* DATA PROVIDED:
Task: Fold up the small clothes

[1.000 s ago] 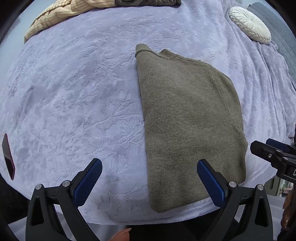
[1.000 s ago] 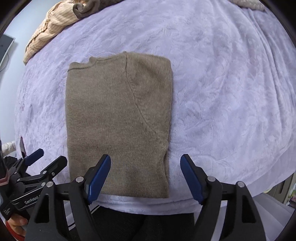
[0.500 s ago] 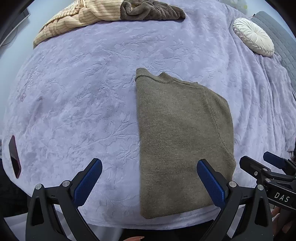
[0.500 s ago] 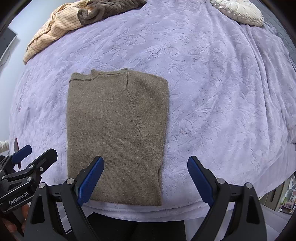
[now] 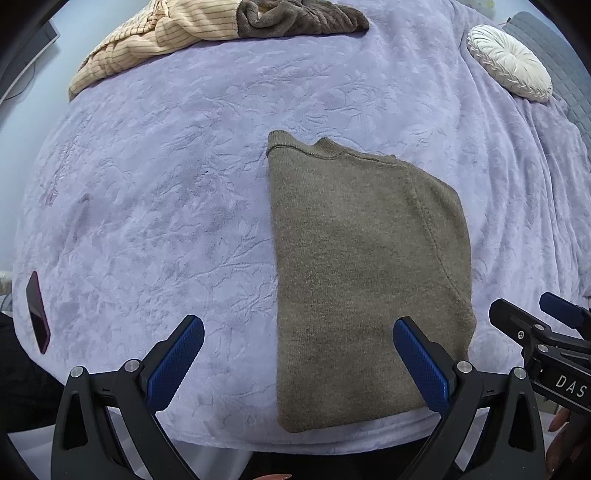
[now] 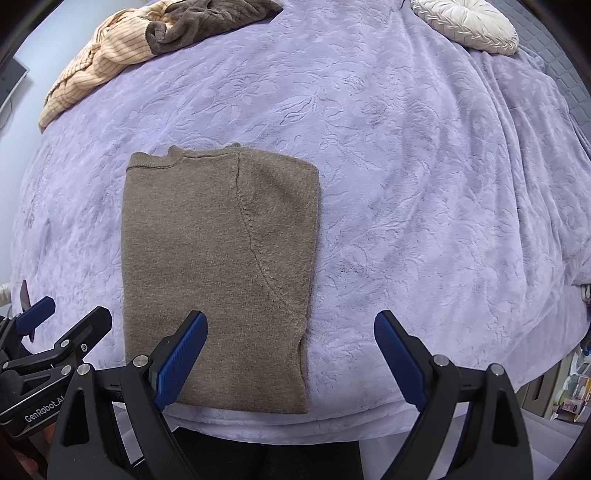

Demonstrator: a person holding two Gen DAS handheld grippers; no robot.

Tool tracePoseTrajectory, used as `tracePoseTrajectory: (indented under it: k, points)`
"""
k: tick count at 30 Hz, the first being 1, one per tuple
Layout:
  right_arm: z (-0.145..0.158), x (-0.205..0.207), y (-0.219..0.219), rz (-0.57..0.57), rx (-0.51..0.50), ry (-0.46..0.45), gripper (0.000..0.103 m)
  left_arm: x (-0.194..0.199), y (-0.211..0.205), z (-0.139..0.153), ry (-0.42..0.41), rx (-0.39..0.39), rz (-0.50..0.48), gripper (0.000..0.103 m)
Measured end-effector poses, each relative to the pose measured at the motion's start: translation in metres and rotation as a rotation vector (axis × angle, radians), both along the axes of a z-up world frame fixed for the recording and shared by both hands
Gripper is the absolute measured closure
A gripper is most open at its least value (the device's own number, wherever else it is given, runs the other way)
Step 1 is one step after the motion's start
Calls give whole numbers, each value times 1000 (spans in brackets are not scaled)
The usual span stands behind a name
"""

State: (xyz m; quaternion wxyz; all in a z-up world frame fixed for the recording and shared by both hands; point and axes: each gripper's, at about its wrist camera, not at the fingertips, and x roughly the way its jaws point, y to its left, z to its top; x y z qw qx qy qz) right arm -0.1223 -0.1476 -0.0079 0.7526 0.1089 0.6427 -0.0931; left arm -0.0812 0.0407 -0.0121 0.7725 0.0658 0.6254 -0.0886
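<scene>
A bedroom in a home is showing here: a bed (image 5: 184,206) is lying under a lilac embossed blanket, a round pleated white cushion (image 5: 509,66) is sitting near its far corner, and loose clothes (image 5: 207,33) are lying heaped along its far edge, with a folded olive sweater (image 5: 362,266) resting in the middle.

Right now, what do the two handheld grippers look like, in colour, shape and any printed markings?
Both the left gripper and the right gripper have black triangular plastic frames with silver screws and two flat fingers faced with textured blue pads. In the right wrist view, the left gripper's body carries white lettering "GenRobot.AI"; in the left wrist view, the right one shows white letters "DAS".
</scene>
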Motion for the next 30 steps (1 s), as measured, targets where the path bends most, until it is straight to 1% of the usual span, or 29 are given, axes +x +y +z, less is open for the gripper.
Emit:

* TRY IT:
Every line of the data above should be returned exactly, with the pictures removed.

* SOLUTION TO THIS PROBLEM:
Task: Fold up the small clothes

[1.000 s ago] 
[1.000 s ago] 
[0.500 s ago] 
[0.500 s ago] 
[now] 
[now] 

Demonstrator: a person holding two Gen DAS handheld grippers; no robot.

Tool tracePoseTrajectory, used as `tracePoseTrajectory: (indented under it: k, points)`
"""
k: tick count at 30 Hz, the first being 1, one per tuple
Layout:
  right_arm: z (-0.145..0.158), x (-0.205..0.207), y (-0.219..0.219), rz (-0.57..0.57), rx (-0.51..0.50), ry (-0.46..0.45), gripper (0.000..0.103 m)
  left_arm: x (-0.194..0.199), y (-0.211..0.205), z (-0.139..0.153), ry (-0.42..0.41), rx (-0.39..0.39), rz (-0.50..0.48), gripper (0.000..0.103 m)
Measured end-effector poses, each relative to the pose measured at the motion's start: translation in metres and rotation as a rotation vector (axis × angle, radians), both along the axes of a z-up world frame fixed for the recording and shared by both hands
Gripper is the absolute measured closure
A gripper is most open at its least value (the device's own number, wherever else it is given, runs the other way)
Step 1 is one step after the motion's start
Calls give whole numbers, each value times 1000 (spans in brackets are not scaled)
The usual span stands behind a name
"""

State: (xyz m; quaternion wxyz; all in a z-up world frame fixed for the recording and shared by both hands; point and axes: each gripper's, at about its wrist camera, not at the fingertips, and x roughly the way its jaws point, y to its left, z to its top; x y z qw qx qy qz) right arm -0.1223 -0.1476 -0.0079 0.7526 0.1089 0.6427 -0.0931; left arm -0.0812 0.0407 -0.0121 0.7725 0.0658 0.6254 -0.0886
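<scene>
A bedroom in a home is showing here: a bed (image 5: 184,206) is lying under a lilac embossed blanket, a round pleated white cushion (image 5: 509,66) is sitting near its far corner, and loose clothes (image 5: 207,33) are lying heaped along its far edge, with a folded olive sweater (image 5: 362,266) resting in the middle.

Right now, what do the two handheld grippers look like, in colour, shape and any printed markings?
Both the left gripper and the right gripper have black triangular plastic frames with silver screws and two flat fingers faced with textured blue pads. In the right wrist view, the left gripper's body carries white lettering "GenRobot.AI"; in the left wrist view, the right one shows white letters "DAS".
</scene>
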Motion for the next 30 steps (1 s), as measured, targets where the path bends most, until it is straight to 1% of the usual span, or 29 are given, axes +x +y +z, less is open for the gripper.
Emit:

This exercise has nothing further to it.